Sunday, August 24, 2014

Duck Love

Pretty hard to get a photo from the road, but see the white duck there
on the other side of the river? Brown duck is right beside it to the right
his pale bill is barely discernible.
Two weeks ago as I drove home from a day on the Northside of Indianapolis, I took the long way, as I usually do, so I could drive along the river. Not long after my turn onto the river road, I saw something white swimming in the river upstream from the falls.  A huge white duck. It acted fidgety, swimming this way then that.

Peculiar, I thought.

The next evening Bill came out to have an after work kayak.  As we’re paddling along – still downstream from the falls, I caught movement on the river bank in my peripheral vision. It was a hefty brown duck.

It walked to the bank’s edge and quacked at us.  I quacked back. “Wack, wack,” it said. “Wack, wack,” I said. It jumped into the river. And swam right up to my kayak.  I was super impressed with my duck wack, wacking skills. Bill said that the duck must be tame. No wild duck would do that. 

Peculiar, I thought.

It was a fine specimen of a large brown duck with teal on the wing. It looked like a female mallard, but had curly tail feathers, which I have always thought indicated a drake. Hard to sex a duck from a kayak.
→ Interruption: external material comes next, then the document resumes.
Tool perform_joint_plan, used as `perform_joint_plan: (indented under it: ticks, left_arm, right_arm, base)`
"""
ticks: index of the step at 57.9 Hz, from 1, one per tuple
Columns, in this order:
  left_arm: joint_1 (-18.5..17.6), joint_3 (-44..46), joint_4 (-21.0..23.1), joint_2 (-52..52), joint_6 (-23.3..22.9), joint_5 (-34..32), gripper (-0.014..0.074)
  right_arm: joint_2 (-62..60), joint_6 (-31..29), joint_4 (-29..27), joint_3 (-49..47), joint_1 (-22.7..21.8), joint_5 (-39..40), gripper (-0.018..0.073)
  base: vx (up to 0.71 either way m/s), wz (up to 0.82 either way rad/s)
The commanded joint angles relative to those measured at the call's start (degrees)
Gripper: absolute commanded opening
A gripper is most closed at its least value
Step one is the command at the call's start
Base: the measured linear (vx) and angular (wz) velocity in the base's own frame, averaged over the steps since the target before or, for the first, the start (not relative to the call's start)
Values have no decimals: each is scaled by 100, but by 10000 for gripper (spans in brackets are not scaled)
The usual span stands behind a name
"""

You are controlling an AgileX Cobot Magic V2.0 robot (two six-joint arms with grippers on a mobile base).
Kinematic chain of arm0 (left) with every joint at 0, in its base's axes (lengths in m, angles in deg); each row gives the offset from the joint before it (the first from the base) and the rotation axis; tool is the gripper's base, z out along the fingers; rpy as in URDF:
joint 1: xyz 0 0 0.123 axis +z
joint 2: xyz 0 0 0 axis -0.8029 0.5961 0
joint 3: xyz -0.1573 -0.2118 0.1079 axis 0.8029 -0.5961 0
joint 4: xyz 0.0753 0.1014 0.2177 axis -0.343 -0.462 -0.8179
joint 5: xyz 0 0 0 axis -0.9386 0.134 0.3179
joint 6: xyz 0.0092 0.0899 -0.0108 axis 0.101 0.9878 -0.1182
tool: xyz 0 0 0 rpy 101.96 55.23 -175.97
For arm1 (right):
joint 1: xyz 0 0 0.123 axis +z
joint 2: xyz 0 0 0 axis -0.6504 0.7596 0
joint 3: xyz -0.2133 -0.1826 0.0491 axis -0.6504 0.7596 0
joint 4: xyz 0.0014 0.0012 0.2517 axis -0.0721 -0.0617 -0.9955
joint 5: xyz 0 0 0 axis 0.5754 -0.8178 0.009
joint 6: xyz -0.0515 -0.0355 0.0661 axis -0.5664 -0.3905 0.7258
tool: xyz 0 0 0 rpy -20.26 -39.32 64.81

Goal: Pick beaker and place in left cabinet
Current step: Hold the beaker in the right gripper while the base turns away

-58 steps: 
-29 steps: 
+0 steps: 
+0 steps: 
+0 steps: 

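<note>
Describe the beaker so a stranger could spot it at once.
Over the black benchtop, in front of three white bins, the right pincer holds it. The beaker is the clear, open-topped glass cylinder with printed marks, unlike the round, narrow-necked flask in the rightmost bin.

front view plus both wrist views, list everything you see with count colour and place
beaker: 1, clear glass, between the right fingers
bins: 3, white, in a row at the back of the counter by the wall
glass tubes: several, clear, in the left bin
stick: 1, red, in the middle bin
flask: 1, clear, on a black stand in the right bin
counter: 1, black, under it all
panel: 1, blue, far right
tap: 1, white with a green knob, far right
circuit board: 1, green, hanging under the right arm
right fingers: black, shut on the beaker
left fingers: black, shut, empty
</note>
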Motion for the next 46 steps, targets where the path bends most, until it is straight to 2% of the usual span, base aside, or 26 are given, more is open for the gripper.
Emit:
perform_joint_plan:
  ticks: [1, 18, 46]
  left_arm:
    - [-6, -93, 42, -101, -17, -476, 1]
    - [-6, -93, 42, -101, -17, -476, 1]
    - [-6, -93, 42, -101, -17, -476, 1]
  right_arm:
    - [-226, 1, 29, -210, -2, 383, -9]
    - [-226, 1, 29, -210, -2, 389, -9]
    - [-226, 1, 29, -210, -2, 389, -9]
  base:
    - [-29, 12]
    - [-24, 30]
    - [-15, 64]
Anyway, that duck swam along with us, and as we sped up to navigate the now-shallow rapids, it sped up, swimming as fast as its duck feet could paddle. 

We got out at the rapids to pull our kayaks where the river was too shallow, splashing over this spot where there are boulders on the river bottom. The duck splashed over, too.  Splat, splat on the watery rocks, navigating by foot as we did. Right beside us. I could have reached down and patted his little duck head he was that close.

Very peculiar.

Back in the kayaks for the short paddle up to the falls. Duck bringing up the rear still.  At the falls, we portaged the kayaks to wade around on the exposed rocks of the flat limestone river bed. Splashing over the rocks with the duck splat splatting along beside us.

Then I remembered something. In addition to seeing that huge white duck the night before, I had seen a spot near the falls where someone had dumped out birdseed, and where there were a lot of feathers.

Hm. Light bulb.

I looked up river and there it was, the white duck, still in the very same spot where I’d noticed it the evening before. I told Bill that I thought he was right. Clearly my brown duck was imprinted on humans and he thought I was his human. I wondered to Bill, do you think someone might have let these two ducks loose here where the birdseed and the feathers are and they got separated somehow? Maybe they know each other. Hm.

So, we started wading toward the white duck. Splat, splat on the rocks came the brown duck. Bill asked, “How far are you going?”  Me: “just far enough for them to see each other and see if they recognize each other.”  Bill: “Ok.”

We waded and waded a bit more. We were getting closer to the white duck but my brown duck hadn’t seen it yet.

Then, one of them quacked. “Wack, wack.” Then the other “wack, wack.”  Wack, wack. Wack, wack, wack, wack!  And my brown duck set off swimming to that white duck like he was shot out of a water cannon.  And that white duck awkwardly waddled at high speed to the end of his log and fell into the water and set off swimming to the brown duck.  

Swim, swim, swim, swim ducks.

And then they met. And then they MET.  Brown duck was much faster than white duck so they were pretty far upriver when it happened, but we could see the duck recognition, duck relief, duck “oh my god, I didn’t know where you went! I’ve found you!” 

Duck love. As they swam around and around each other.

Bill and I waded back to our kayaks, looking back every few seconds to watch the ducks paddle and circle with each other in the river.

When I got home, I googled “what do ducks eat,” wondering if I should drop off some sort of food to them until they acclimated to the environment. The sites I found said ducks are omnivores. They’ll eat anything—and there are plenty of anythings in the Flatrock River for them: minnows, weeds, algae, bugs.  It will be a good diet.

Every day since that day I have driven past or walked up the road to check on my ducks.  They’re still there.  Never more than a foot from each other. At first they stayed very near white duck’s log. But now they swim more freely. I’ve seen them checking out some of the inlets. I’ve seen them on the other side of the river, and up and downstream from their log. I think they have good duck lives. Together.

I don't know if they are a male and a female couple, or two ducks of the same sex who are duck friends, but I know they've found each other again. And I know I have seen duck love.

Today, they are at the falls. An odd duck couple. Still together.